[What the task requires]
Nothing besides a number belongs in the answer, which is how many lines of the listing contain the string "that".

***

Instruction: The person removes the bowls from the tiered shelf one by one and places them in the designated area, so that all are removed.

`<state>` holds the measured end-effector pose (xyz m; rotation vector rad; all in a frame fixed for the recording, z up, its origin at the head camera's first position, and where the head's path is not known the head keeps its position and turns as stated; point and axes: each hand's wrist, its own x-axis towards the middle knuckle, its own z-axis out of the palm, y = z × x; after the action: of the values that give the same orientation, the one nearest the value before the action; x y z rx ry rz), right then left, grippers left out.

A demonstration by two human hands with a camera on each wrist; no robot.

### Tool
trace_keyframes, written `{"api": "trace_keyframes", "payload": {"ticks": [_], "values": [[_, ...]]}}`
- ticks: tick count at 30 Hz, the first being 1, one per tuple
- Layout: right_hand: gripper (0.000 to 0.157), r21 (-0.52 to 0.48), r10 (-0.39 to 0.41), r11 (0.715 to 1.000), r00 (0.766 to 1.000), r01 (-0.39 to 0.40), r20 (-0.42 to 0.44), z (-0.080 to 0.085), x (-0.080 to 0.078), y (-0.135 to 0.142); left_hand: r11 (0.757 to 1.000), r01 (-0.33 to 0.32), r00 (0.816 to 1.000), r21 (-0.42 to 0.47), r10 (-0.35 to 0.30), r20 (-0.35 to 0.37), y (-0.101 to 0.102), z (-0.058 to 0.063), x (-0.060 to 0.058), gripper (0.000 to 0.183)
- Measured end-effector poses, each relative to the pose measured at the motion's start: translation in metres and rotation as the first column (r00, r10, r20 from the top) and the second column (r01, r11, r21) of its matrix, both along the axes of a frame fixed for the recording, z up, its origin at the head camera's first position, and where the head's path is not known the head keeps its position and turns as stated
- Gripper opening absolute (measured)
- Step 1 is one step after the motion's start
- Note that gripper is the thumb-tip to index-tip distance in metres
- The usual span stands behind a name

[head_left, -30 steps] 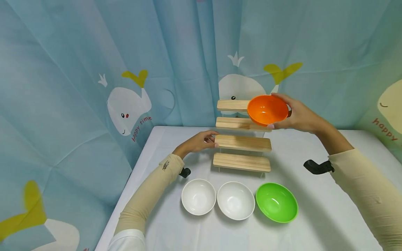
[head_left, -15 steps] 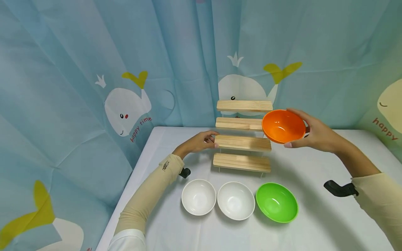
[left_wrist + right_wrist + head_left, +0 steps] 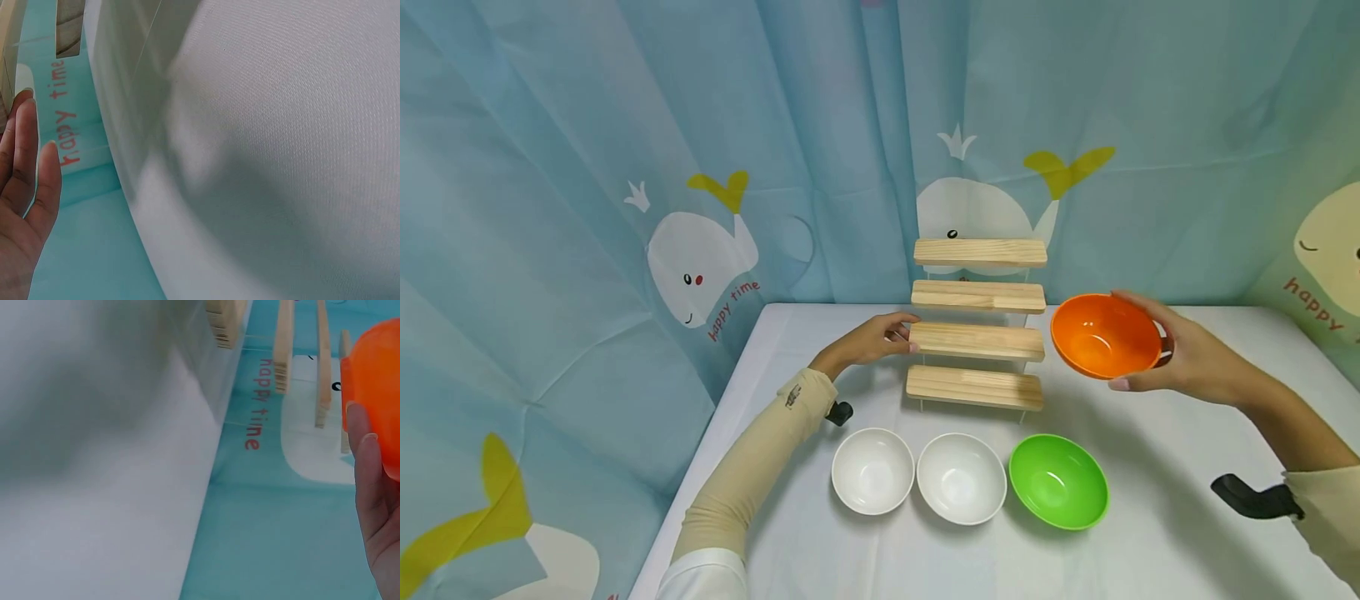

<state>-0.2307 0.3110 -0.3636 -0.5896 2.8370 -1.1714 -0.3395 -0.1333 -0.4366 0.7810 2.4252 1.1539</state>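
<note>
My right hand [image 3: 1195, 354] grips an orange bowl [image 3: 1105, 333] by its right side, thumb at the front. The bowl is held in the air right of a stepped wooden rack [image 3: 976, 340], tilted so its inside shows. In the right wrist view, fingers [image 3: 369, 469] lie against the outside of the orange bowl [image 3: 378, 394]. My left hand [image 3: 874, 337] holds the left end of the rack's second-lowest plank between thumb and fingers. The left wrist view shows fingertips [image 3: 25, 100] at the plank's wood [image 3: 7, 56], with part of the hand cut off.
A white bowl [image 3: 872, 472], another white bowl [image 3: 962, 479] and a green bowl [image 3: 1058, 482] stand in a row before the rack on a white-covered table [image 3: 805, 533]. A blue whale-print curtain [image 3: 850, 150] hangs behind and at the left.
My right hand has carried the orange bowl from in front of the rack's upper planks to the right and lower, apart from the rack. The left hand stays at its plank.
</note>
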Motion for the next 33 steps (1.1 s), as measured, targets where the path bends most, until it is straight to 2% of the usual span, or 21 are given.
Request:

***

[Your solution]
3